TEMPO.CO, Jakarta -Sejak moratorium diberlakukan pada pemerintahan Susilo Bambang Yudhoyono pada 2011, pengiriman Tenaga Kerja Indonesia sebagai pembantu rumah tangga migran ke Timur Tengah tak efektif. Kebijakan tersebut justru meningkatkan risiko perdagangan manusia. “Moratorium membuka kran luar biasa praktik perdagangan orang,” kata Anis di D Lab Menteng, Jakarta Pusat, Selasa, 14 Februari 2017.
Anis mengatakan, meski moratorium berlaku, pengiriman pembantu rumah tangga migran tetap berlangsung ke Timur Tengah sebagai TKI. Pada kenyataannya, kata dia, Timur Tengah akan tetap menjadi negara tujuan TKI.
Survei Migrant Care di Bandara Soekarno Hatta pasca moratorium 2011, pada tahun 2015-2016 saja ada sebanyak 2.793 pekerja migran di bidang rumah tangga. Hampir setengahnya, atau 1.021 pekerja berangkat sebagai pemula dan tercatat secara resmi menggunakan visa umroh, ziarah/visit, mengunjungi keluarga dan menjadi cleaning service. Sebagian lainnya merupakan pekerja migran di rumah tangga yang berangkat lagi setelah cuti dan perpanjangan kontrak.

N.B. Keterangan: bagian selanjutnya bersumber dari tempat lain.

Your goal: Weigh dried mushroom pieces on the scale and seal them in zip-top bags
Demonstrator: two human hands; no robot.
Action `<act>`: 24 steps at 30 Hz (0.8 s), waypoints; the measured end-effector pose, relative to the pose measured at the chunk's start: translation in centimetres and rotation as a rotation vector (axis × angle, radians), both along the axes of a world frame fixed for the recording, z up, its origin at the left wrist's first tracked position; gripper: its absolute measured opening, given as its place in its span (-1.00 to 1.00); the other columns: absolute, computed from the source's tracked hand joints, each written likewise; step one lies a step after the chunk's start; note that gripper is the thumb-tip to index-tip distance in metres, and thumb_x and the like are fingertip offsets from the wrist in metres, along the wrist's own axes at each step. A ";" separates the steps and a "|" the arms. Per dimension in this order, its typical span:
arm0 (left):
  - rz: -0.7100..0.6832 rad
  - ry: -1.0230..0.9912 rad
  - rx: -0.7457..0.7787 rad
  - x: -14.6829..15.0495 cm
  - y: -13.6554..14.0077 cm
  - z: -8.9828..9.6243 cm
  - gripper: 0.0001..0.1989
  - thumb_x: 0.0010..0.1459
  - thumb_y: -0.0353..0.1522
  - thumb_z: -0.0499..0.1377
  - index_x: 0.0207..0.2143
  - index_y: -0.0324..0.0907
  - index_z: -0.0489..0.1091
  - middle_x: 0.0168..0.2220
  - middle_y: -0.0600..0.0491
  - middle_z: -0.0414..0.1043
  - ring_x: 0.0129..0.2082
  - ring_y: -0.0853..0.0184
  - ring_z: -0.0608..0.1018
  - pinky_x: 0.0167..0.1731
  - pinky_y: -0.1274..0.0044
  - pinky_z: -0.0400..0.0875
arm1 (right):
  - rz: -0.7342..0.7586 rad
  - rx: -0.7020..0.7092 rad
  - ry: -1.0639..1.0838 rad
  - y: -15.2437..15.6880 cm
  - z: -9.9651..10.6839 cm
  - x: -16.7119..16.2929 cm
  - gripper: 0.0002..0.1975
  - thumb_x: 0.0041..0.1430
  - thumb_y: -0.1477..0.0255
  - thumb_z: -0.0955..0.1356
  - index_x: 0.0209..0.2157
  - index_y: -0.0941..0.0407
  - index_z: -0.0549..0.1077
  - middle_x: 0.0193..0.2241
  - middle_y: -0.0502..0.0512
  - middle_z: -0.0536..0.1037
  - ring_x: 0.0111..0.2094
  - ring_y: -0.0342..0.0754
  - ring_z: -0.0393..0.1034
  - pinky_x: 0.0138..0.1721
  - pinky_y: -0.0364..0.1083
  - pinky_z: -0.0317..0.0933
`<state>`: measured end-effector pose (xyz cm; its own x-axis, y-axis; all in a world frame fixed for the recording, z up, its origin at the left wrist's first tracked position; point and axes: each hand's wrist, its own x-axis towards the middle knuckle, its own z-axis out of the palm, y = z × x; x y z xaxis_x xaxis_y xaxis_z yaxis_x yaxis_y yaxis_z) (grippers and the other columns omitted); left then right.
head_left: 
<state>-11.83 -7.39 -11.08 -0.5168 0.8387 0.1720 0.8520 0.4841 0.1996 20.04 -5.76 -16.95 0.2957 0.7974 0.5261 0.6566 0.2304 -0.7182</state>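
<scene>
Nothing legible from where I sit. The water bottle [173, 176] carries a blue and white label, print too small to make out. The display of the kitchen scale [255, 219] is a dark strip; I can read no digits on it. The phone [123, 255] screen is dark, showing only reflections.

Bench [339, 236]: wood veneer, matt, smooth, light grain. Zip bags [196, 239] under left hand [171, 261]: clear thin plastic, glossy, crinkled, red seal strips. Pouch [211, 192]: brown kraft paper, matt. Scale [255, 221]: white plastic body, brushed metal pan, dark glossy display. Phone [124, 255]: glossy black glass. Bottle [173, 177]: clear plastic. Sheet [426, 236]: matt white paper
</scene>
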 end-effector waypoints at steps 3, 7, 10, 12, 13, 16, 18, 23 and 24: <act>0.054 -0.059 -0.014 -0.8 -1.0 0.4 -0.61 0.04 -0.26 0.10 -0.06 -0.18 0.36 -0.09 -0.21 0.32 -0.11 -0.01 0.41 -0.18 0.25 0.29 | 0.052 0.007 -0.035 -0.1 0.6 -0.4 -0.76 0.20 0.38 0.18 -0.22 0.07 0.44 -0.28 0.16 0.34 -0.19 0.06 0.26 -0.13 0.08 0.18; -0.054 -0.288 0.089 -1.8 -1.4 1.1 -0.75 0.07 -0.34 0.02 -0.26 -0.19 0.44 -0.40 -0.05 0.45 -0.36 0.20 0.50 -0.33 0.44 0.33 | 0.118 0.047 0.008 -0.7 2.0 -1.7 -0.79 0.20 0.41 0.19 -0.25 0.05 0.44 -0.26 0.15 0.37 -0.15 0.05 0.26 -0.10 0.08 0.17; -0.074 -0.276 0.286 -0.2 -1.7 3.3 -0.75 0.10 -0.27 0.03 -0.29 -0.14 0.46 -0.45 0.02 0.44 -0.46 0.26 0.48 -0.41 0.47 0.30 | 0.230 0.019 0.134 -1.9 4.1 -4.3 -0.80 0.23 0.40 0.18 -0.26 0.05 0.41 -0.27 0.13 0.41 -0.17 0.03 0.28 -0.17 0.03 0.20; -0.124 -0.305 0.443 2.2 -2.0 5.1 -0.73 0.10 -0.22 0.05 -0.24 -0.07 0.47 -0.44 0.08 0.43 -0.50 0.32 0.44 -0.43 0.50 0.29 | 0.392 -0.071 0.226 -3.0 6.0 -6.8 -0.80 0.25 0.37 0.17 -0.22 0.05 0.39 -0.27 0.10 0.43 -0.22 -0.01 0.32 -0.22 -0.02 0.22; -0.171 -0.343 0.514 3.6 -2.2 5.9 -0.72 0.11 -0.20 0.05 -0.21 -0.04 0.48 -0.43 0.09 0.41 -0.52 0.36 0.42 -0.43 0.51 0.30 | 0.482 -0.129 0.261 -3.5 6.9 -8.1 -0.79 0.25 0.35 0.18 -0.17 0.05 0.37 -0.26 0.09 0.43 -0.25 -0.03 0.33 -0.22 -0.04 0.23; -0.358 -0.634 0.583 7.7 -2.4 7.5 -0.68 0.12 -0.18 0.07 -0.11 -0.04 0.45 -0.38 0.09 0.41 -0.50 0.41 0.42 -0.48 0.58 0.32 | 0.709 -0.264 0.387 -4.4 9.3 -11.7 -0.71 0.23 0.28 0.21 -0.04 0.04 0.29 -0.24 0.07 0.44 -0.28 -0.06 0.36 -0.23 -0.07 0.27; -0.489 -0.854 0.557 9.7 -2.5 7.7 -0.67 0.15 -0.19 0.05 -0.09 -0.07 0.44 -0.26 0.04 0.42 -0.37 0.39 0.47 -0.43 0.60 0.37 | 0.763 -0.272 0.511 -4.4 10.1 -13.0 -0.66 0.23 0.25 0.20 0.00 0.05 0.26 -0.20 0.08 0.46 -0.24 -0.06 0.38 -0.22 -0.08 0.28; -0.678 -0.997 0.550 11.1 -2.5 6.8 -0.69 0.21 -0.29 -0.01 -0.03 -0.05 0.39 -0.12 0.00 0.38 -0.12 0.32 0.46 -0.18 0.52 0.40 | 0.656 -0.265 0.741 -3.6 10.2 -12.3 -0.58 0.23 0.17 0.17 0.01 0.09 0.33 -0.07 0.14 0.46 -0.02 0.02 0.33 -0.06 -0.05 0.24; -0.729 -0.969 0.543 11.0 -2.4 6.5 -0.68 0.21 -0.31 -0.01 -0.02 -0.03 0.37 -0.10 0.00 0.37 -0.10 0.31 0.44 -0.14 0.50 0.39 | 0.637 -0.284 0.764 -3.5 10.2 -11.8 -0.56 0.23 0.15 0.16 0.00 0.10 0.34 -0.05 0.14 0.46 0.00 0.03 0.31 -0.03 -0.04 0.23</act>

Anis mendesak Presiden segera mengevaluasi secara komprehensif kebijakan moratorium. Pemerintah, kala itu, dianggap perlu mengevaluasi apa tujuan yang ingin dicapai atas kebijakan moratorium. Ia melihat selama moratorium diterapkan tidak ada evaluasi dari pemerintah. “Di samping itu, pemerintah harus memikirkan bagaimana mengakhiri persoalan perdagangan TKI,” kata Anis.
Pemerintah tidak boleh menutup mata dengan persoalan tersebut. Menurutnya, pembiaran merupakan sebuah kejahatan. "Moratorium bukan jalan keluar," kata dia.

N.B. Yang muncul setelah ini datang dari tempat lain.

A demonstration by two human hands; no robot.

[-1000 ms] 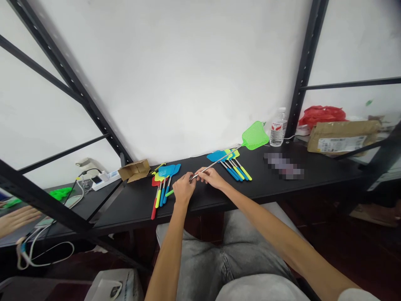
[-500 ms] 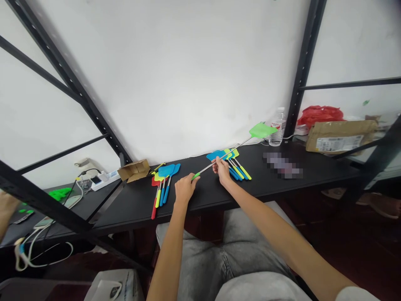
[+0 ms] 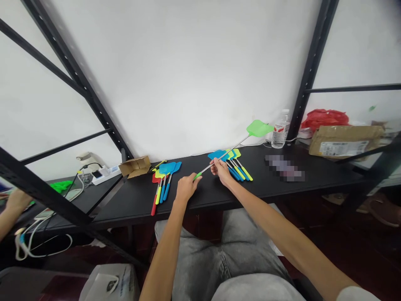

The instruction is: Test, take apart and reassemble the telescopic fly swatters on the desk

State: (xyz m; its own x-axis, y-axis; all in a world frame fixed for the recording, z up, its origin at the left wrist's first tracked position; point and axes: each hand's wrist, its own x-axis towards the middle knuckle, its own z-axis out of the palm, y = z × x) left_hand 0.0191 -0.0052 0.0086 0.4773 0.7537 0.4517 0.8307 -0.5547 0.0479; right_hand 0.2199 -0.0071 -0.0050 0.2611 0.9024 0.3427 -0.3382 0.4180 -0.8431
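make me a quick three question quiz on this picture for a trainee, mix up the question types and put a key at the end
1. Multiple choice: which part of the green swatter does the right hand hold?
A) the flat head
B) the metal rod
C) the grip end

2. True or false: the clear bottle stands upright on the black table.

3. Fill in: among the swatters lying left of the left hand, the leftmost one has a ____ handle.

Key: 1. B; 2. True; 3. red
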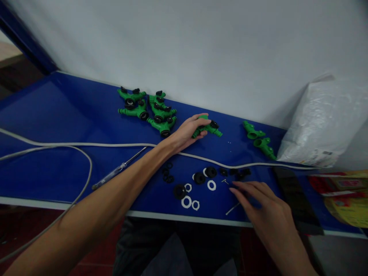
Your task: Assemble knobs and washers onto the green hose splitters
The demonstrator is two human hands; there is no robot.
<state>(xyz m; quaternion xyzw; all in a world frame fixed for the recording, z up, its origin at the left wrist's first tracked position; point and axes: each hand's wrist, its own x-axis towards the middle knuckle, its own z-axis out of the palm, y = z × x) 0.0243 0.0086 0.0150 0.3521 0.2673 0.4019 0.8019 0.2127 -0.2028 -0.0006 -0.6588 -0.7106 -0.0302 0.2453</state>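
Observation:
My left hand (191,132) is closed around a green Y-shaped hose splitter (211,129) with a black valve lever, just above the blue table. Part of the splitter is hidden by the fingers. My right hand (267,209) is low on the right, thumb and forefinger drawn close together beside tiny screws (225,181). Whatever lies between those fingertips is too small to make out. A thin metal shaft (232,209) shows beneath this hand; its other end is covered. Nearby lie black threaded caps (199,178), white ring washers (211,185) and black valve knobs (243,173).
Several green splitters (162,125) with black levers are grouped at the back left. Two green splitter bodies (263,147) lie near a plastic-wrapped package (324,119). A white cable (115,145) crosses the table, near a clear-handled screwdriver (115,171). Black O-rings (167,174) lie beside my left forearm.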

Awal Desember 2013 lalu, Badan Nasional Penempatan dan Perlindungan Tenaga Kerja Indonesia menyatakan pemberangkatan tenaga kerja ilegal ke luar negeri masih sering terjadi. BNP2TKI menemukan empat kasus penyelundupan tenaga kerja. "Modusnya dilakukan secara sporadis," kata Direktur Pengamanan dan Pengawasan BNP2TKI, Bambang Purwanto, saat ditemui di Jakarta.
Menteri Tenaga Kerja dan Transmigrasi di masa pemerintahan Yudhoyono, Muhaimin Iskandar pernah mengungkapkan pengiriman tenaga kerja Indonesia ke Arab Saudi memangkas pemasukan devisa sebesar Rp 3 triliun per tahun. "Dalam setahun, potensi kiriman uang yang hilang sekitar lima persen dari total kiriman uang TKI Rp 60 triliun," katanya kemarin saat meneken kesepakatan dengan Gubernur Bank Indonesia perihal pendidikan keuangan bagi TKI.
Meski terkesan merugikan, Muhaimin ketika itu mengatakan, moratorium harus dilaksanakan demi memperbaiki sistem ketenagakerjaan. Pemerintah waktu itu berharap pemerintah Indonesia lebih meningkatkan kemampuan tenaga kerja yang hendak dikirim ke luar negeri.